-- Exercise directions --
What is needed is the whole of the data, set down exactly.

-- Collected material --

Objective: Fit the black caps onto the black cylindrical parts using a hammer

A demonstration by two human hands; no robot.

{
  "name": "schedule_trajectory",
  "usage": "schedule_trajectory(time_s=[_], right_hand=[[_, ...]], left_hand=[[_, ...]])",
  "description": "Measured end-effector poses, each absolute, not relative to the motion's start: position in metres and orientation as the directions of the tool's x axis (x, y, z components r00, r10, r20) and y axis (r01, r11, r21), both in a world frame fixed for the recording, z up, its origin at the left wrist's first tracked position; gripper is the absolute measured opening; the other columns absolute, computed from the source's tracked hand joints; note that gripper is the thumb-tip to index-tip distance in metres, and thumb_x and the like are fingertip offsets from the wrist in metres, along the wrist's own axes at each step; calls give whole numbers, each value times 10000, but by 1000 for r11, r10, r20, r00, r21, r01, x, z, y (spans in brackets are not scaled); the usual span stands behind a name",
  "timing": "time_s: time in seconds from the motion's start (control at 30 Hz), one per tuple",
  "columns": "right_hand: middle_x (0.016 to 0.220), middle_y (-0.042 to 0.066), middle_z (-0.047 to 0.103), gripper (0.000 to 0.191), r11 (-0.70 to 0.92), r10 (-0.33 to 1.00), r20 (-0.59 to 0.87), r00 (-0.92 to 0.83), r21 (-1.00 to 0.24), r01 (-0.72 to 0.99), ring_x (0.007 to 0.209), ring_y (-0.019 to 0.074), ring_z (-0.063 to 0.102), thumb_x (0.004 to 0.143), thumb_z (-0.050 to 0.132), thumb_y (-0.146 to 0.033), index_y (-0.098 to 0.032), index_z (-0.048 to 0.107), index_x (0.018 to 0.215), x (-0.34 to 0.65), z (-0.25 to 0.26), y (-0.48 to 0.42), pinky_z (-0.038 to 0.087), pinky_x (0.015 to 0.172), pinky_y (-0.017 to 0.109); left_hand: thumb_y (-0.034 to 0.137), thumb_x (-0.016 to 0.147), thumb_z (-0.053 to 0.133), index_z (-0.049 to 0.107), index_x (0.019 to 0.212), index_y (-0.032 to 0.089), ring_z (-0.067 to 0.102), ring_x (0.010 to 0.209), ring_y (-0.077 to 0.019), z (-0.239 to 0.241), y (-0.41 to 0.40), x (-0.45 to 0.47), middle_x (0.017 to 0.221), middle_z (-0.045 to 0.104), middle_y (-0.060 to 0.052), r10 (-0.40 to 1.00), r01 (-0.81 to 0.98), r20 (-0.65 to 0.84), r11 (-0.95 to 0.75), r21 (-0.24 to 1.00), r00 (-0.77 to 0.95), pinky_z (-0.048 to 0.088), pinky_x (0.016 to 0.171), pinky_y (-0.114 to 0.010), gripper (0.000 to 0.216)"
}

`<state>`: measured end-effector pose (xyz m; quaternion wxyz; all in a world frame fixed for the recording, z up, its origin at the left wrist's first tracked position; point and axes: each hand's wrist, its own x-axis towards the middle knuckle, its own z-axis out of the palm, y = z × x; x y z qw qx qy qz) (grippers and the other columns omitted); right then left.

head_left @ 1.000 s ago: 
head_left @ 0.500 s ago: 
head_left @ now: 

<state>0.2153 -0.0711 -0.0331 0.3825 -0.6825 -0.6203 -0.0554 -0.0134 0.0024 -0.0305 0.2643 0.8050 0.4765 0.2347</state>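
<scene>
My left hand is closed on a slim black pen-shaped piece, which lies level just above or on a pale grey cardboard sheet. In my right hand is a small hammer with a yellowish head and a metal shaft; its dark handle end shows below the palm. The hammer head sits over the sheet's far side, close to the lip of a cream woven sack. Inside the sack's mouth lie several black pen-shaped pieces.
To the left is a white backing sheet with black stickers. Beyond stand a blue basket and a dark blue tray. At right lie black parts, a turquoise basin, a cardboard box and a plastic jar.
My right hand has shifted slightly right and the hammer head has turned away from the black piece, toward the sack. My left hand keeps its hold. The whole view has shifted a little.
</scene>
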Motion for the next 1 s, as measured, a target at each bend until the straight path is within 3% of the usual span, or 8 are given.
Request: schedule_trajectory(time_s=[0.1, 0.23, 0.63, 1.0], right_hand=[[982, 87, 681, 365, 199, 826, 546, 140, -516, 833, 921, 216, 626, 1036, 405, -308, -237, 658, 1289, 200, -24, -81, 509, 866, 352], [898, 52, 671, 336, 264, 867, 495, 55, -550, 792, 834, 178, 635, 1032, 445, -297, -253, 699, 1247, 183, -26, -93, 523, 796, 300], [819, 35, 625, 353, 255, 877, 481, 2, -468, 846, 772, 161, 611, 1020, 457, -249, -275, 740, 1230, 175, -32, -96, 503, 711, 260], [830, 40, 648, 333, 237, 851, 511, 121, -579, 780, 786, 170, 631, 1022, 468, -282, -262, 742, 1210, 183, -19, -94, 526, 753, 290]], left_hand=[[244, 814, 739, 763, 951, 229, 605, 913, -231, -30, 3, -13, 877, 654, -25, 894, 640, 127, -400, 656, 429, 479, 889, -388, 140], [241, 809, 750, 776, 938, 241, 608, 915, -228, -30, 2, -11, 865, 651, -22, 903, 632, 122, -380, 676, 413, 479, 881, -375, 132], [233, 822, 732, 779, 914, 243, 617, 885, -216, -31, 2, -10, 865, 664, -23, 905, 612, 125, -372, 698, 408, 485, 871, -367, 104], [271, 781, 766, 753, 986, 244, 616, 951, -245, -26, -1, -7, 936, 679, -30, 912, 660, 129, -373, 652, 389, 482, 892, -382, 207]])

-- Task response --
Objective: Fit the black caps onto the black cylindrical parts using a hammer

A demonstration by two human hands; no robot.

{
  "name": "schedule_trajectory",
  "usage": "schedule_trajectory(time_s=[_], right_hand=[[_, ...]], left_hand=[[_, ...]])",
  "description": "Measured end-effector poses, each absolute, not relative to the motion's start: position in metres and orientation as the directions of the tool's x axis (x, y, z components r00, r10, r20) and y axis (r01, r11, r21), both in a world frame fixed for the recording, z up, its origin at the left wrist's first tracked position; gripper is the absolute measured opening; the other columns absolute, computed from the source's tracked hand joints; note that gripper is the thumb-tip to index-tip distance in metres, and thumb_x and the like are fingertip offsets from the wrist in metres, along the wrist's own axes at each step; calls give whole numbers, each value times 10000, but by 1000 for r11, r10, r20, r00, r21, r01, x, z, y (spans in brackets are not scaled); the usual span stands behind a name",
  "timing": "time_s: time in seconds from the motion's start (control at 30 Hz), one per tuple",
  "columns": "right_hand: middle_x (0.016 to 0.220), middle_y (-0.042 to 0.066), middle_z (-0.047 to 0.103), gripper (0.000 to 0.191), r11 (-0.70 to 0.92), r10 (-0.33 to 1.00), r20 (-0.59 to 0.87), r00 (-0.92 to 0.83), r21 (-1.00 to 0.24), r01 (-0.72 to 0.99), ring_x (0.007 to 0.209), ring_y (-0.019 to 0.074), ring_z (-0.063 to 0.102), thumb_x (0.004 to 0.143), thumb_z (-0.050 to 0.132), thumb_y (-0.146 to 0.033), index_y (-0.098 to 0.032), index_z (-0.048 to 0.107), index_x (0.018 to 0.215), x (-0.34 to 0.65), z (-0.25 to 0.26), y (-0.48 to 0.42), pinky_z (-0.038 to 0.087), pinky_x (0.015 to 0.172), pinky_y (-0.017 to 0.109); left_hand: thumb_y (-0.034 to 0.137), thumb_x (-0.016 to 0.147), thumb_z (-0.053 to 0.133), index_z (-0.049 to 0.107), index_x (0.019 to 0.212), index_y (-0.032 to 0.089), ring_z (-0.067 to 0.102), ring_x (0.010 to 0.209), ring_y (-0.077 to 0.019), z (-0.239 to 0.241), y (-0.41 to 0.40), x (-0.45 to 0.47), middle_x (0.017 to 0.221), middle_z (-0.045 to 0.104), middle_y (-0.060 to 0.052), r10 (-0.40 to 1.00), r01 (-0.81 to 0.98), r20 (-0.65 to 0.84), r11 (-0.95 to 0.75), r21 (-0.24 to 1.00), r00 (-0.77 to 0.95), pinky_z (-0.048 to 0.088), pinky_x (0.016 to 0.171), pinky_y (-0.114 to 0.010), gripper (0.000 to 0.216)"
}

`<state>`: measured end-effector pose (xyz m; quaternion wxyz; all in a world frame fixed for the recording, z up, its origin at the left wrist's first tracked position; point and axes: each hand's wrist, its own x-axis towards the middle knuckle, its own z-axis out of the palm, y = z × x; x y z qw qx qy qz) (grippers and the other columns omitted); right then left.

head_left @ 1.000 s ago: 
head_left @ 0.500 s ago: 
head_left @ now: 

<state>0.2153 -0.0711 -0.0331 0.3825 -0.6825 -0.6203 -0.0554 -0.0134 0.0024 -0.0305 0.2643 0.8050 0.4765 0.2347</state>
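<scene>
My left hand is closed on a slim black pen-shaped piece, which lies level just above or on a pale grey cardboard sheet. In my right hand is a small hammer with a yellowish head and a metal shaft; its dark handle end shows below the palm. The hammer head sits over the sheet's far side, close to the lip of a cream woven sack. Inside the sack's mouth lie several black pen-shaped pieces.
To the left is a white backing sheet with black stickers. Beyond stand a blue basket and a dark blue tray. At right lie black parts, a turquoise basin, a cardboard box and a plastic jar.
My right hand has shifted slightly right and the hammer head has turned away from the black piece, toward the sack. My left hand keeps its hold. The whole view has shifted a little.
</scene>
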Motion for the next 1 s, as measured, a target at each bend until the straight path is within 3% of the usual span, or 8 are given.
Request: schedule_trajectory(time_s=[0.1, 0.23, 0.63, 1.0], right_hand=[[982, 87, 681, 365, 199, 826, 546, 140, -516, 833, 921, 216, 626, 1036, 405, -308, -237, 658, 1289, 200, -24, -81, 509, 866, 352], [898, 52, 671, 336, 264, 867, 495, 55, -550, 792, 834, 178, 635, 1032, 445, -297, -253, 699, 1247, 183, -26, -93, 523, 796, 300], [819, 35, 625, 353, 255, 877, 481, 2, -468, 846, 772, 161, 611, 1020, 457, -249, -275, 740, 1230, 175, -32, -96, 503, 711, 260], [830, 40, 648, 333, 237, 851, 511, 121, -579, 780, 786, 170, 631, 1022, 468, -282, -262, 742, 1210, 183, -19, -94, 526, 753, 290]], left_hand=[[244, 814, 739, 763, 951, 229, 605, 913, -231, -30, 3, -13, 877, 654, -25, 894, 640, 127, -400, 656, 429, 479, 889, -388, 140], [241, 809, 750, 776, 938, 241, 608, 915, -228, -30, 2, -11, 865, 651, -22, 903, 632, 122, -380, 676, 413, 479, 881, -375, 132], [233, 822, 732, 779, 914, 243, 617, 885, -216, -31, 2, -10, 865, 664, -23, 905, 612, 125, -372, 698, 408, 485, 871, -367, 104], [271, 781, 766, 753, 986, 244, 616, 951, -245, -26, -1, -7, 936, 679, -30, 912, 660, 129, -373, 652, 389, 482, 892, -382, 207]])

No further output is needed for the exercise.